**PROBLEM TO SOLVE**
The reply should hold only the lines from the one with "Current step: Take" to the one with "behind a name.", both ends kept, exactly as they appear below, without any pictures.

**MATERIAL PROVIDED**
***
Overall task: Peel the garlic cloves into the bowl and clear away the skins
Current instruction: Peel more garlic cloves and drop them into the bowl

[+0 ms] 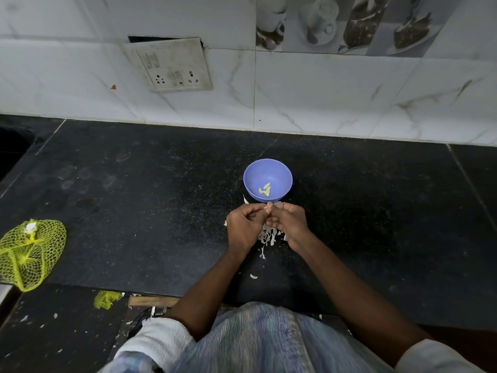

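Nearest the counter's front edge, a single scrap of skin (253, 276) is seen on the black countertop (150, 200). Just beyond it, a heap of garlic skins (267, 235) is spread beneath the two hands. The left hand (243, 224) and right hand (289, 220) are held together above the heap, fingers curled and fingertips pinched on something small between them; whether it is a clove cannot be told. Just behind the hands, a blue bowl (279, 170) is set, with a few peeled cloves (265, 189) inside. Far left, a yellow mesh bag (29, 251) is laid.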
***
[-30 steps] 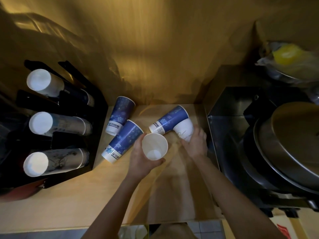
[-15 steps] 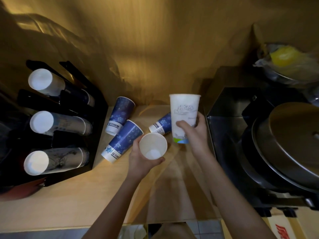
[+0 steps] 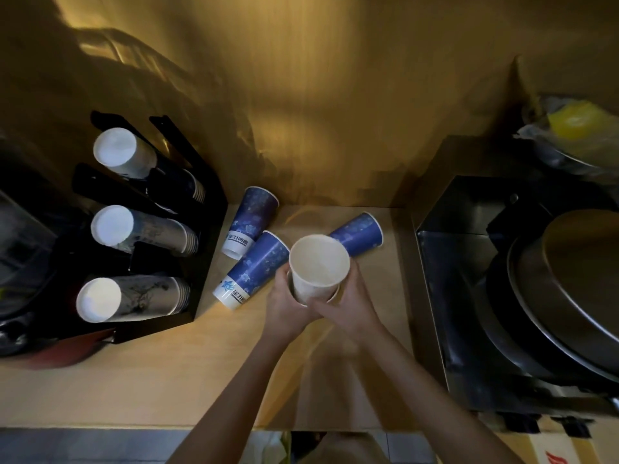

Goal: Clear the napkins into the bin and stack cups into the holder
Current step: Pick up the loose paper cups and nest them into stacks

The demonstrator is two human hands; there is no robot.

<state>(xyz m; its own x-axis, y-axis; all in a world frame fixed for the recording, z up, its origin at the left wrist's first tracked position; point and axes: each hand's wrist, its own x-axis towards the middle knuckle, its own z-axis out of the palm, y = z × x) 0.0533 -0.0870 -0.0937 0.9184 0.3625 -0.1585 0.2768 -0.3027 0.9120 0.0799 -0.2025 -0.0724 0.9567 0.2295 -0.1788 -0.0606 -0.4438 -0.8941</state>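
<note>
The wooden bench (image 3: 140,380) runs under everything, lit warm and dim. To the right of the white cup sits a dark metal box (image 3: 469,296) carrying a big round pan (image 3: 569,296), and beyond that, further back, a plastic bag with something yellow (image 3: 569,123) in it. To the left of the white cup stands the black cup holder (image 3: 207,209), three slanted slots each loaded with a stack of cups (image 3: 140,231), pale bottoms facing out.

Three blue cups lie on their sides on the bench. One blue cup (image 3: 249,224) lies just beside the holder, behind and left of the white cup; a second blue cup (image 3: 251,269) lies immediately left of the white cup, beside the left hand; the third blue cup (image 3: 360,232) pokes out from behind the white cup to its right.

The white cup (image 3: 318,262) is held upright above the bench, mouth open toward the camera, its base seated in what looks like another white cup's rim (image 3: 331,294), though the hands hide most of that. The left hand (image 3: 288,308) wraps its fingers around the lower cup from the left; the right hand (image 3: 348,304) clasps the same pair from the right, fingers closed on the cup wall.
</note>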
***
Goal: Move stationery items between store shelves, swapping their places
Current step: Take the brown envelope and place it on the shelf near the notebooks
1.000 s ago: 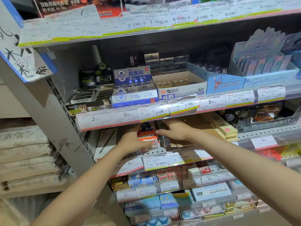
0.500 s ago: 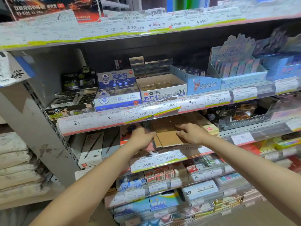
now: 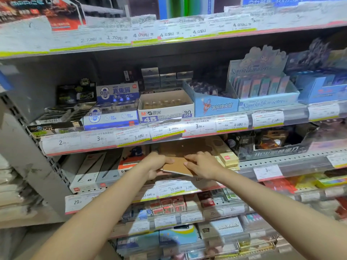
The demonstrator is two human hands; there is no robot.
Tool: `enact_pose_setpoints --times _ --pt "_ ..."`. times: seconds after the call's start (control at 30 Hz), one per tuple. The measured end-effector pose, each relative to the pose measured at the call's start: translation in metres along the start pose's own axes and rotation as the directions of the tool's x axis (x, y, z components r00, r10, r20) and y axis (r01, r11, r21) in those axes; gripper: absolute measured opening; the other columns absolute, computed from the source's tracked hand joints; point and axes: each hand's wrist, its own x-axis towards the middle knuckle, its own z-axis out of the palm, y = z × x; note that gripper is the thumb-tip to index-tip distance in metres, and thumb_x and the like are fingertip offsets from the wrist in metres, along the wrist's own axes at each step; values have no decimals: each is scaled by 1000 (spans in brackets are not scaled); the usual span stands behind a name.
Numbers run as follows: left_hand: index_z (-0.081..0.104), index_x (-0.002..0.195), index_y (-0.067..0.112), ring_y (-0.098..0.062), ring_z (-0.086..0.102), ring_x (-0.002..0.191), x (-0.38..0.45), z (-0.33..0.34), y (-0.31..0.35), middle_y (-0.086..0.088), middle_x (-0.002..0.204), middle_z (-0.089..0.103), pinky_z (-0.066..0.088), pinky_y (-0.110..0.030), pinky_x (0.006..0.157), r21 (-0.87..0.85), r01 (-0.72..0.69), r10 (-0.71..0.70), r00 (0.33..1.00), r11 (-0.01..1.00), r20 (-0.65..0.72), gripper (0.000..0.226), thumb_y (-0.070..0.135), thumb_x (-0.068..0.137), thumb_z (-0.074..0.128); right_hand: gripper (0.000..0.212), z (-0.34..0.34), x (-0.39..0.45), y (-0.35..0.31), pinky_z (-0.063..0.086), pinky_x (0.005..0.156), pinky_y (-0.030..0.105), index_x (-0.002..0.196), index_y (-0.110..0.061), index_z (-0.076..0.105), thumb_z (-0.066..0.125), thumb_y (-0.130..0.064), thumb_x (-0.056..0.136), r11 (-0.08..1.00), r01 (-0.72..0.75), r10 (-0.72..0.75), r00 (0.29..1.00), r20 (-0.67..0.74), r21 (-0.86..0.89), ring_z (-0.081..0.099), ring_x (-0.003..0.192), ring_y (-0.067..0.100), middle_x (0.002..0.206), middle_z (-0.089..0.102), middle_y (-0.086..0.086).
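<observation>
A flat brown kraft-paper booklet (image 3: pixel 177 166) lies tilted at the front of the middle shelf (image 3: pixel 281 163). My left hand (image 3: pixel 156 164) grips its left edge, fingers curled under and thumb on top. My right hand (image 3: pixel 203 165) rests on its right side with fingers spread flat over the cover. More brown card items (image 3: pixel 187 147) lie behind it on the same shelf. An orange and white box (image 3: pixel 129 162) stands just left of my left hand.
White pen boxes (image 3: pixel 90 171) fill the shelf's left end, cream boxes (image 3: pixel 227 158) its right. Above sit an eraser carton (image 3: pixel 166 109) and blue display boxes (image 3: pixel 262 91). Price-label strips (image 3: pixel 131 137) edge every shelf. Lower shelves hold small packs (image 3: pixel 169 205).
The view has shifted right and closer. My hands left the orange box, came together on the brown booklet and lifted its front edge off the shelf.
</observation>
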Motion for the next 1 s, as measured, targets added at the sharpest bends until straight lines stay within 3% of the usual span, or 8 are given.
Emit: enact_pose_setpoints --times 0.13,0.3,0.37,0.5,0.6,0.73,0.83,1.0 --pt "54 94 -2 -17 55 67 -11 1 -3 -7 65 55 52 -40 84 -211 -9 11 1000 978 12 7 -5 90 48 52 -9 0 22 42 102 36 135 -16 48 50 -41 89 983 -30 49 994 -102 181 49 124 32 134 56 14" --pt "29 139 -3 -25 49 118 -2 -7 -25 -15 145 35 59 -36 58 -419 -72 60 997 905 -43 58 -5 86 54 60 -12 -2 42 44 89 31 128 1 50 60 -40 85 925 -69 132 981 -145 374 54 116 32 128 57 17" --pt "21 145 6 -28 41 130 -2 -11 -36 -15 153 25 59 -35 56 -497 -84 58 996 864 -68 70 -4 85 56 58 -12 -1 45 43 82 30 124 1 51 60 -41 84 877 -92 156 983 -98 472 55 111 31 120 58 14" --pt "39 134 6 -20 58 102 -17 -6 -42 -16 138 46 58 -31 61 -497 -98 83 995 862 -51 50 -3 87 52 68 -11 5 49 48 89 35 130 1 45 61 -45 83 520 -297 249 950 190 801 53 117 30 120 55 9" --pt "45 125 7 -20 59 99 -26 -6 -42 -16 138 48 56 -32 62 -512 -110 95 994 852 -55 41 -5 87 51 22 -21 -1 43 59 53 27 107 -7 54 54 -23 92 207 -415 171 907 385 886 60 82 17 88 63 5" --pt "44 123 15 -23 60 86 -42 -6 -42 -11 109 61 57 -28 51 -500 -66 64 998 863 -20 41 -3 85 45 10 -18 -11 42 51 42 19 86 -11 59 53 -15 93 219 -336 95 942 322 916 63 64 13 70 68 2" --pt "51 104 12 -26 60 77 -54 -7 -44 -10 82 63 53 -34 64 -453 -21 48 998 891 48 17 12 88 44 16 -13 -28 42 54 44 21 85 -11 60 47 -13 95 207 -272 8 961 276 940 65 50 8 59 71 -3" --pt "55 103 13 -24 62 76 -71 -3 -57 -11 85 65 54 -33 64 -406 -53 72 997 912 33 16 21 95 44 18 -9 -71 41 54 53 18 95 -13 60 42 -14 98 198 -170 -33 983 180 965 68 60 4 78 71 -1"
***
**SOLUTION FOR THIS PROBLEM**
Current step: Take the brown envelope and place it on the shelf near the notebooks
1.000 s ago: 
0.500 s ago: 
now: 
The demonstrator is two human hands; there is no robot.
Tool: `enact_pose_setpoints --times _ --pt "_ ..."`. times: seconds after the call's start (control at 30 Hz), one per tuple. The measured end-effector pose, each relative to the pose measured at the call's start: translation in metres along the start pose's own axes and rotation as the directions of the tool's x axis (x, y, z components r00, r10, r20) and y axis (r01, r11, r21) in those axes; gripper: absolute measured opening; the other columns absolute, computed from the source's tracked hand joints; point and axes: each hand's wrist, its own x-axis towards the middle knuckle, its own z-axis out of the palm, y = z × x; note that gripper is the thumb-tip to index-tip distance in metres, and thumb_x and the like are fingertip offsets from the wrist in metres, along the wrist's own axes at each step; values have no decimals: each is scaled by 1000 (spans in brackets are not scaled); the usual span stands behind a name.

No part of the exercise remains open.